Le autorità locali che si sono rifiutate di collaborare sono state sostituite dall’amministrazione pro-russa, composta spesso da personaggi di terzo piano e sconosciuti a livello locale. Secondo quanto riportano le autorità ucraine, continua anche il processo di detenzione di massa di attivisti e uomini d’affari locali, sospettati di mancanza di fedeltà verso la Russia.   

 

Un clima di terrore accompagnato dalla russificazione economica e mediatica. In tutte le regioni occupate il rublo è stato introdotto come moneta locale e mentre gli operatori telefonici ucraini continuano a non funzionare i media russi sono ora praticamente l’unico mezzo d’informazione. A Mariupol, per esempio, testimoni raccontano di scene che sembrano tratte da un episodio di Black Mirror, con schermi mobili installati su furgoni che girano per la città distrutta trasmettendo canali federali russi. 

 

Nelle ultime settimane è accelerato anche il processo di ‘passaportizzazione’, dopo che a fine maggio il presidente russo aveva firmato un decreto permettendo di concedere con procedura accelerata il passaporto ai residenti delle regioni di Kherson e Zaporizhzhia. Sui canali Telegram di propaganda russa girano ormai da giorni video di lunghe file fuori dagli uffici dell’amministrazione locale. 

 

Un altro segnale inequivocabile degli intenti del Cremlino è infine l’inizio del processo di ricostruzione in alcuni dei territori occupati. Come riporta The Moscow Times, nelle regioni russe più depresse sarebbero apparse una serie di ‘offerte di lavoro’ che promettono salari fuori mercato a coloro che sono disposti a spostarsi in Donbass per contribuire alla ricostruzione.

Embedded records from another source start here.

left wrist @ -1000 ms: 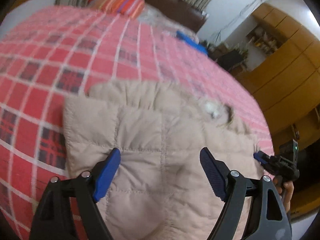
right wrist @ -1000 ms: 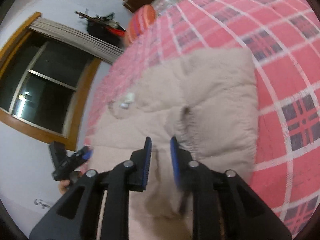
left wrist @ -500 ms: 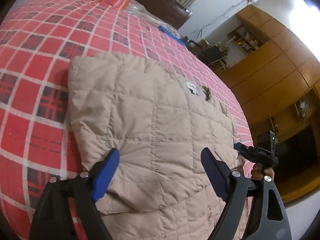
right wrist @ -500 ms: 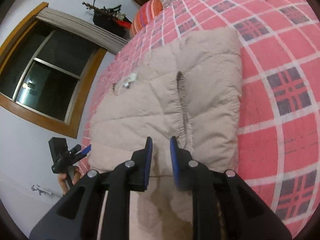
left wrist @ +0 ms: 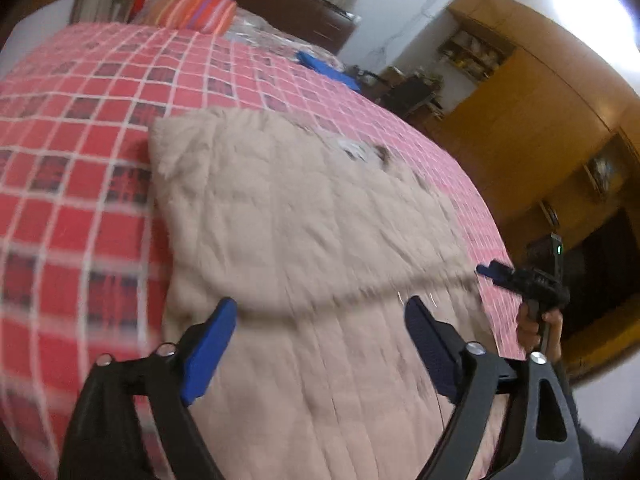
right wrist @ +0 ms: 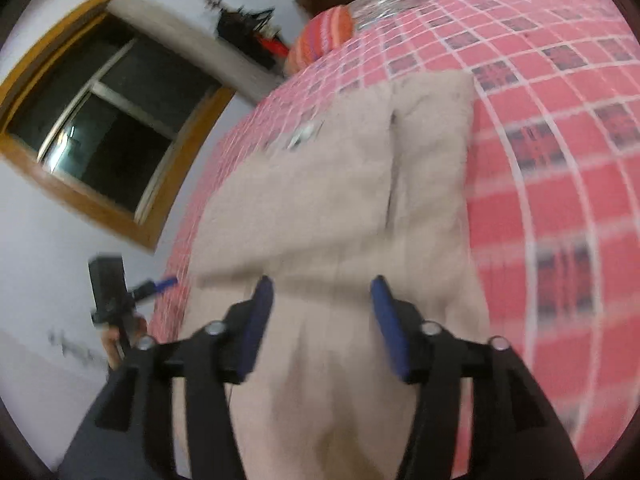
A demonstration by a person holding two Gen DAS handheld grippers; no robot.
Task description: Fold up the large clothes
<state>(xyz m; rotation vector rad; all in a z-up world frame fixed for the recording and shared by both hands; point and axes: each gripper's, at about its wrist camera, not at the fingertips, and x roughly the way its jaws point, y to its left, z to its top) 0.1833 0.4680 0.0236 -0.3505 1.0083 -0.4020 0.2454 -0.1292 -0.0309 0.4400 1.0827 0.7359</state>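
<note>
Jaws spread wide and empty on the left gripper, above the beige quilted jacket lying folded on the red-checked bed; the right gripper hangs open too, holding nothing.

Motion-blurred, fisheye-warped, dim indoor light

Beige quilted jacket on a red, white-checked bedspread; orange-striped pillow.
</note>
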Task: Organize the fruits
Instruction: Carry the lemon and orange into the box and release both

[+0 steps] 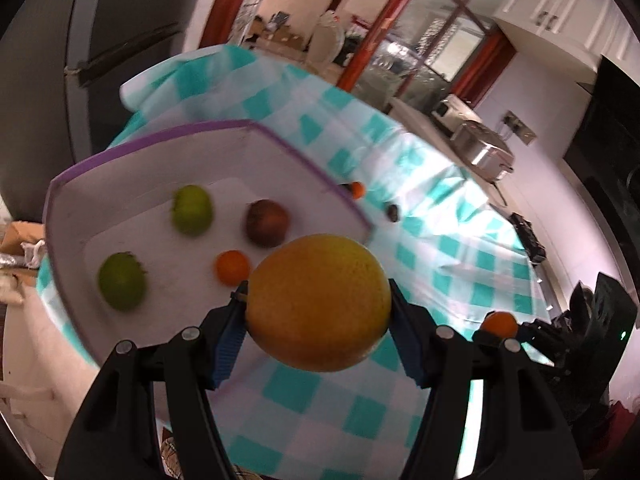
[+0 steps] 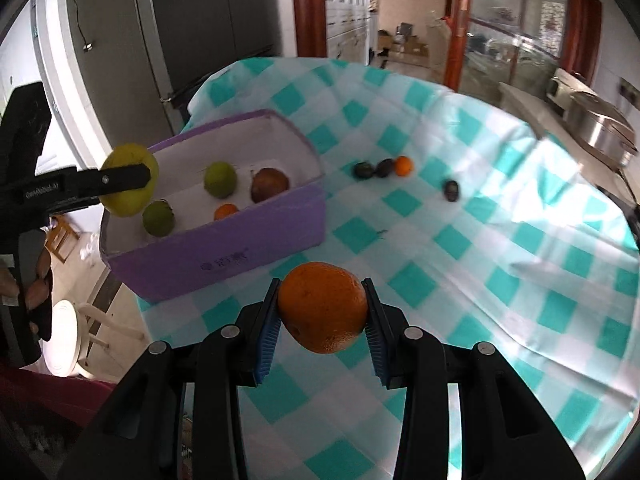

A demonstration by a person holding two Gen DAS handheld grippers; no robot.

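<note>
Left fingers (image 1: 236, 320) pinch round yellow-orange fruit (image 1: 318, 302) | right fingers (image 2: 267, 324) pinch dimpled orange (image 2: 323, 306)

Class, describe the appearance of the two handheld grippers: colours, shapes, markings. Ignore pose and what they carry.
The left gripper and the right gripper look alike: black plastic linkage arms with round silver rivets, ending in flat fingers lined with ribbed blue pads. Seen from the right wrist camera, the left gripper's side bears small white lettering, too blurred to read. No cables show.

1. The counter is covered by a teal-and-white checked cloth (image 2: 460, 240).
2. A purple box (image 2: 224, 248) stands on its left part.
3. Right of the box lie a small orange (image 2: 403, 165) and three dark fruits, perhaps plums (image 2: 364, 170).
</note>
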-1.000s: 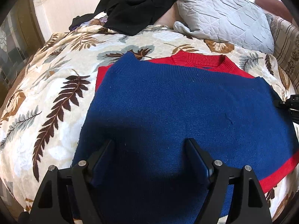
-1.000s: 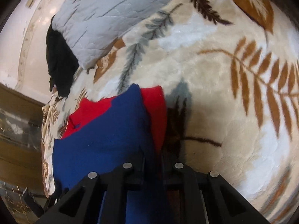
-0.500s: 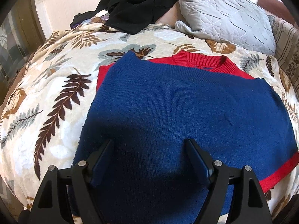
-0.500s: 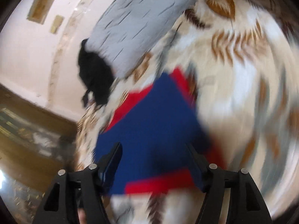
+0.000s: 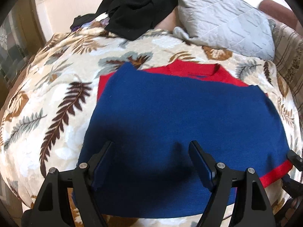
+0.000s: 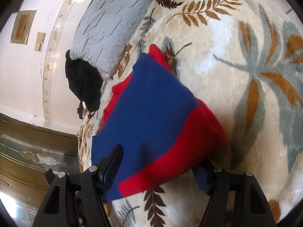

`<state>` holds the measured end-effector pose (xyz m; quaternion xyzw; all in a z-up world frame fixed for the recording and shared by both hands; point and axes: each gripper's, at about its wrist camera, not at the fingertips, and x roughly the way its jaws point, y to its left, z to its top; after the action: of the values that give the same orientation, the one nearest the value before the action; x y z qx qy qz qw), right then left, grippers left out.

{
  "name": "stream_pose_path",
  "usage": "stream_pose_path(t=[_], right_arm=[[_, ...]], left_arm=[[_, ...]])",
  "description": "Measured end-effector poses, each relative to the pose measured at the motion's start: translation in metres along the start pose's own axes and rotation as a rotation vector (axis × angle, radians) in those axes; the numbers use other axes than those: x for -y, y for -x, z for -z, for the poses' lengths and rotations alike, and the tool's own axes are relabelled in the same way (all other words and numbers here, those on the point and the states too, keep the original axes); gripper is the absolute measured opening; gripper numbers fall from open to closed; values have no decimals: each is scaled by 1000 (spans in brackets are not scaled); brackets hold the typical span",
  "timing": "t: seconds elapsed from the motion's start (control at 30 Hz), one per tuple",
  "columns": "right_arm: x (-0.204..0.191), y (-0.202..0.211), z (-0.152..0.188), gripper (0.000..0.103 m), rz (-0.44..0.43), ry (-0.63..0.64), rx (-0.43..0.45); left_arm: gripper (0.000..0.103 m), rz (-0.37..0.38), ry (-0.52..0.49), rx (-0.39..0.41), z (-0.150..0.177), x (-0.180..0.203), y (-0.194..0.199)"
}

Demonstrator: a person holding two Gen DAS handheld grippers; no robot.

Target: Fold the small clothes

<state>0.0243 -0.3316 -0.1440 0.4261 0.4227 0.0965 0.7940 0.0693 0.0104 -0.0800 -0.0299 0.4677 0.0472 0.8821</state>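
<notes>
A small blue knit sweater with red collar and red hem (image 5: 176, 113) lies folded flat on a leaf-patterned blanket (image 5: 56, 94). My left gripper (image 5: 151, 149) is open and empty, hovering over the sweater's near edge. My right gripper (image 6: 161, 162) is open, its fingers spread on either side of the sweater's red-hemmed corner (image 6: 170, 147); it also shows at the right edge of the left wrist view (image 5: 294, 158). In the right wrist view the sweater (image 6: 151, 109) lies folded with its red band toward me.
A grey quilted pillow (image 5: 223, 19) and a heap of black clothes (image 5: 136, 5) lie at the bed's far end by the wall. The pillow (image 6: 113, 24) and black clothes (image 6: 83, 81) also show in the right wrist view. A wooden glazed door (image 6: 28, 160) stands at left.
My right gripper has opened, let go of the sweater's right edge and drawn back toward its red-hemmed corner. The left gripper has stayed open over the sweater.
</notes>
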Motion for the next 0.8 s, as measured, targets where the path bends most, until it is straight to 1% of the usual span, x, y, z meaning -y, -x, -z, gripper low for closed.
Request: stream_pose_path(t=[0.03, 0.07, 0.13, 0.17, 0.2, 0.23, 0.27, 0.3, 0.33, 0.37, 0.4, 0.43, 0.47, 0.5, 0.53, 0.57, 0.6, 0.63, 0.7, 0.73, 0.8], right_arm=[[-3, 4, -1, 65, 10, 22, 7], [-7, 4, -1, 65, 27, 51, 11], [-9, -3, -4, 65, 58, 64, 9], [-5, -6, -6, 65, 70, 44, 7], [-1, -7, -7, 66, 64, 21, 4], [2, -6, -8, 66, 55, 7, 3], [1, -4, -9, 66, 48, 4, 10], [-2, 0, -9, 66, 36, 22, 22], [-6, 1, -10, 66, 32, 43, 33], [-10, 2, -10, 67, 46, 71, 45], [-10, -2, -12, 68, 70, 76, 42], [-7, -10, -14, 68, 89, 61, 30], [-2, -16, -15, 68, 101, 39, 23], [1, -18, -16, 68, 92, 18, 32], [0, -18, -18, 68, 92, 14, 42], [-4, -18, -20, 65, 107, 27, 44], [-9, -19, -21, 38, 127, 50, 40], [-16, -22, -24, 13, 166, 83, 27], [-39, -23, -29, 12, 199, 150, 30], [-63, -19, -28, 12, 210, 225, 57], [-123, -14, -16, 11, 217, 425, 128]], left_arm=[[80, 3, -5, 10, -2, 3, 1], [80, 6, -8, 15, -3, 6, 1], [80, 13, -14, 7, -5, 10, -6], [80, 18, -21, -13, -4, 13, -15], [80, 15, -32, -36, -3, 16, -24], [81, -6, -57, -65, 0, 21, -35], [81, -17, -75, -41, 1, 22, -33], [81, -10, -71, -10, 0, 22, -21], [81, 15, -55, 16, -2, 21, -12], [81, 46, -44, 58, -4, 19, -1], [81, 58, -47, 94, -5, 19, 6], [83, 53, -50, 104, -6, 20, 5], [83, 37, -57, 72, -5, 21, -6], [83, 26, -80, 1, -1, 23, -24], [86, 19, -100, -53, 2, 24, -38], [86, 19, -112, -9, 5, 23, -39], [86, 19, -119, 20, 7, 22, -35], [86, 26, -112, 5, 6, 21, -34], [86, 56, -91, -8, 2, 16, -33], [85, 83, -71, -15, 0, 9, -29], [85, 128, 9, 2, -2, -11, -18]])
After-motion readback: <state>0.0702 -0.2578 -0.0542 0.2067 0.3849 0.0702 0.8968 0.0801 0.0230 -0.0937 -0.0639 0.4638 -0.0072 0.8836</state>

Il tutto condito dai video di propaganda dell’inizio dei lavori a Mariupol. Un processo questo che non ha atteso la fine delle ostilità, sottolineando ulteriormente i piani a lungo termine e l’arrogante sicurezza del Cremlino che i territori occupati sono destinati a rimanere sotto il controllo di Mosca.     

 

Ucraina ancora più unita?

 

Nonostante la propaganda e la violenza, però, quello della russificazione non sarà un processo facile e lineare. Se c’è una cosa che questa insensata guerra ha davvero raggiunto infatti è il consolidamento della società e dell’identità ucraina. Secondo alcuni sondaggi, ad esempio, l’invasione russa ha contribuito a diluire le differenze regionali e linguistiche sui temi storicamente più divisivi, come la percezione della “Russia come un paese ostile e minaccioso”, integrazione UE e adesione NATO. Altre immagini, anche se più aneddotiche, ci mostrano una rivitalizzazione della lingua con un crescente numero di persone russofone che dopo l’inizio dell’invasione hanno deciso di studiare ed utilizzare l’ucraino. 

 

Un processo, quello di consolidamento di un’identità civica e di crescente autoidentificazione con lo stato ucraino, già in moto da anni. Numerosi studi, infatti, parlano già da tempo di un lento processo di ucrainizzazione e di crescente disgiunzione tra autoidentificazione etnica e pratiche linguistiche. In altre parole, parlare russo in Ucraina non esclude, tutt’altro, l’appartenenza a un’identità ucraina. Un processo che sembra ora ulteriormente accelerato dalla guerra. 

 

Proprio per questo non dovrebbe sorprendere che anche nelle regioni con una forte minoranza di russofoni l’invasione russa si è scontrata con una resistenza di massa e, forse ancora più sorprendentemente, dell’élite locale. Anche personalità che erano comunemente considerate filo-russe, come i sindaci di Kharkiv e Odessa, hanno rifiutato di collaborare con l’invasore garantendo lealtà al governo centrale e mantenendo il controllo sulle forze dell’ordine e istituzioni locali. 

 

Un percorso certamente non senza problemi e ostacoli. La recente decisione del governo di proibire 11 partiti - tra cui il principale partito di opposizione - per i presunti legami con la Russia, potrebbe diventare un elemento divisivo e problematico. Ma di questo, probabilmente, si tornerà a parlare una volta finita la guerra. Cosa che sembra ancora molto lontana.